Dès lors que l’on parle des systèmes de mesure et des domaines concernés, le constat qui s’impose est que plus profonde est la pénétration de l’activité intellectuelle dans le travail, plus étroit le rapport de cette activité aux institutions et plus grand sera le besoin de la mesurer et d’en fixer la terminologie. Car seul le système de mesure permet de sortir du désordre terminologique et de la perte d’énergie qui en découle, et d’entrer dans le domaine de la science et de la rigueur qui permettent d’économiser les efforts. Ce principe s’applique avec force au patrimoine populaire, à travers ses diverses ramifications, comme on peut le voir à ces deux niveaux :

  • l’archivage du patrimoine est une opération technique dont s’acquittent des institutions gouvernementales et des spécialistes : sachant qu’il s’agit d’une action exigeant une planification stricte quant à la collecte de la matière et un accord préalable sur ce qu’il convient de documenter et d’archiver et sur ce qu’il faut laisser de côté, il est logique qu’un consensus se fasse entre les spécialistes sur les méthodes de collecte et d’exclusion avant de s’engager dans une telle opération – voilà qui nous place au cœur du système de mesure dont il est question dans cette étude ;
  • la plupart des matières relevant du patrimoine portent des noms différant d’une région à l’autre, selon les idiomes locaux ; la multiplicité qui caractérise la réalité linguistique et géographique du monde arabe est de nature à imposer au spécialiste du patrimoine l’apprentissage des différents dialectes afin de comprendre les différentes dénominations – chose irréalisable, d’où la nécessité d’élaborer une classification reconnue par les spécialistes afin d’unifier les descriptifs essentiels, un tel consensus étant en fait de nature à unifier les systèmes de repérage très précis des matériaux impliqués.
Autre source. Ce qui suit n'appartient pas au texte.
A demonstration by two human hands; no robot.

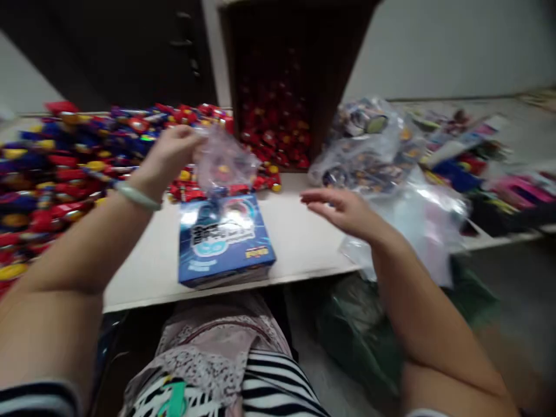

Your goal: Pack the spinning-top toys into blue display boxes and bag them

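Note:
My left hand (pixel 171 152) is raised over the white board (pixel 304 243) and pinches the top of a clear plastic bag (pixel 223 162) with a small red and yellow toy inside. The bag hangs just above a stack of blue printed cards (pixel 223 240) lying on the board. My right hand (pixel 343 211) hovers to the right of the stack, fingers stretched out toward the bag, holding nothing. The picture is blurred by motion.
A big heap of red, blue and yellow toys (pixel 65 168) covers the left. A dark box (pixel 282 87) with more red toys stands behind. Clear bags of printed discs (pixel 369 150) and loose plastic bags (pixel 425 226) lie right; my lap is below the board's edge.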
On peut, à partir de là, tirer deux conclusions principales :

  • les critères de mesure peuvent être classés en trois catégories : un système classique lié, dans une large mesure, à la biblio-économie et à la documentation (ex : le Thesaurus du folklore égyptien, le Thesaurus du patrimoine populaire marocain ou jordanien) ; un système moderne inspiré de technologies avancées comme le système sémiologique du web (ex : le Thesaurus de l’Association américaine du folklore, le Thesaurus culturel espagnol ou le Modèle de référence des concepts) ; si ces deux premiers systèmes reposent sur une philosophie de la documentation fondée sur l’axe ‘’conservation/document’’, le troisième système, celui du « Réseau des pratiques culturelles » de Jean du Berger accorde une grande importance qualitative aux manifestations vivantes du patrimoine culturel immatériel et a pour axe le couple ‘’entretien/action’’.

les Thesaurus arabes ont besoin d’être modernisés, à deux niveaux : d’un côté, unifier les efforts des spécialistes du patrimoine afin de dégager des critères de mesure unifiés qui soit reconnus par une organisation interarabe ; d’un autre côté, les Thesaurus existants ont besoin d’être mis à jour, tant au plan des contenus que des techniques utilisées, d’autant plus que les normes taxinomiques et ontologiques ont connu de grandes mutations avec l’apparition du système sémiologique du web.